Show and Tell
Inside Carnegie Mellon University's McConomy Auditorium, a crowd was buzzing.
Both campus and community members had gathered to see the Project Olympus Show and Tell 15, a showcase highlighting cutting-edge campus research and the latest Olympus start-ups.
Project Olympus was founded in 2007 by Lenore Blum, Distinguished Career Professor of Computer Science. Her goal: to help hopeful campus entrepreneurs explore the commercial potential of their innovations — to 'bridge the gap' between research and start-up.
"We're a member of the innovation ecosystem at Carnegie Mellon that goes by the name Greenlighting Startups," explained Blum in her opening remarks of the consortium of campus incubators designed to accelerate the commercialization of groundbreaking ideas.
"There are a number of key members and we're a very porous, very collaborative group," she added. "We have innovation going on all across campus and we're a proud participant."
Blum went on to note that in its five years, Olympus has worked with over 100 'probe projects' — as they term their very early stage startups — and helped in the the formation of 60 companies, two-thirds of these student-run.
Key research speakers were William 'Red' Whittaker, CMU alumnus and University Professor in the Robotics Institute, and Justine Cassell, the Charles M. Geschke Director of the Human-Computer Interaction Institute.
"Robotics is one of those things that Carnegie Mellon does well anywhere in the universe," Whittaker began, before he spoke of the progression in the field and his current work toward winning the Google Lunar X Prize.
"All I'm asking for is the moon," he quipped.
Cassell spoke of work toward a new model for education — an active, collaborative approach between computer and student.
"This kind of learning is going to give us the citizen of the 21st century," she noted.
Kit Needham, Olympus's senior business advisor, introduced four of the student winners of their Spark Grant Fund $3,000 micro-grants.
"I have the best job in the world," said Needham. "I get to work every day with scary-smart students."

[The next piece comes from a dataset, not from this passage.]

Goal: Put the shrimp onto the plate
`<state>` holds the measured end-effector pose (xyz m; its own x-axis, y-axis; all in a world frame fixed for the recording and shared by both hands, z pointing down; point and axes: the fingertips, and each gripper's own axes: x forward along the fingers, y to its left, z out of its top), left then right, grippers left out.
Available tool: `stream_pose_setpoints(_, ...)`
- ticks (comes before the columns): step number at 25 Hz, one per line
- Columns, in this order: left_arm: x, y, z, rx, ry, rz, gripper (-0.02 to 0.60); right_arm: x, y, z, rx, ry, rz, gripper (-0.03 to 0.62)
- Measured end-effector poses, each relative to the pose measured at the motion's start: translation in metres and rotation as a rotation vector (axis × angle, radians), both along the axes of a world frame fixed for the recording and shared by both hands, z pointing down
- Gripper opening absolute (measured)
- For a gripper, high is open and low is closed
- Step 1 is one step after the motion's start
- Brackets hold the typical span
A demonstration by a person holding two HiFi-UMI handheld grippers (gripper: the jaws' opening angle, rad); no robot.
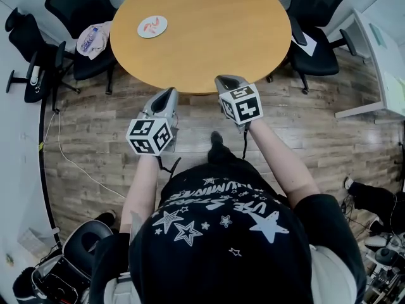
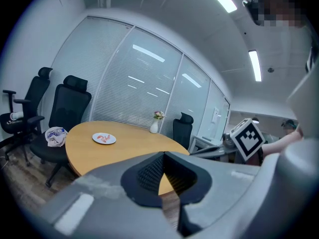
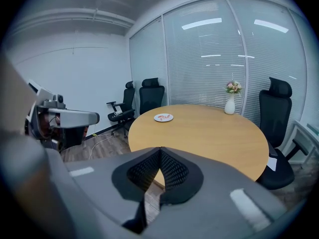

The students pitched their new technologies to the crowd, ranging from improving college admissions consulting to streamlining car buying to managing diabetes.
The audience also heard from Amy Quispe, ScottyLabs director and co-founder of TartanHacks — a new campus hackathon aimed at encouraging women and first-timers — as well as three winners from the competition.
The evening closed with remarks from CMU alumnus, Josh Baer (CS'99), managing director of Capital Factory, an Austin, Texas incubator. He laid out his top-ten tips for starting a company before the group retired to a reception for conversation and networking.
As Needham said, "We're like a little economic development engine."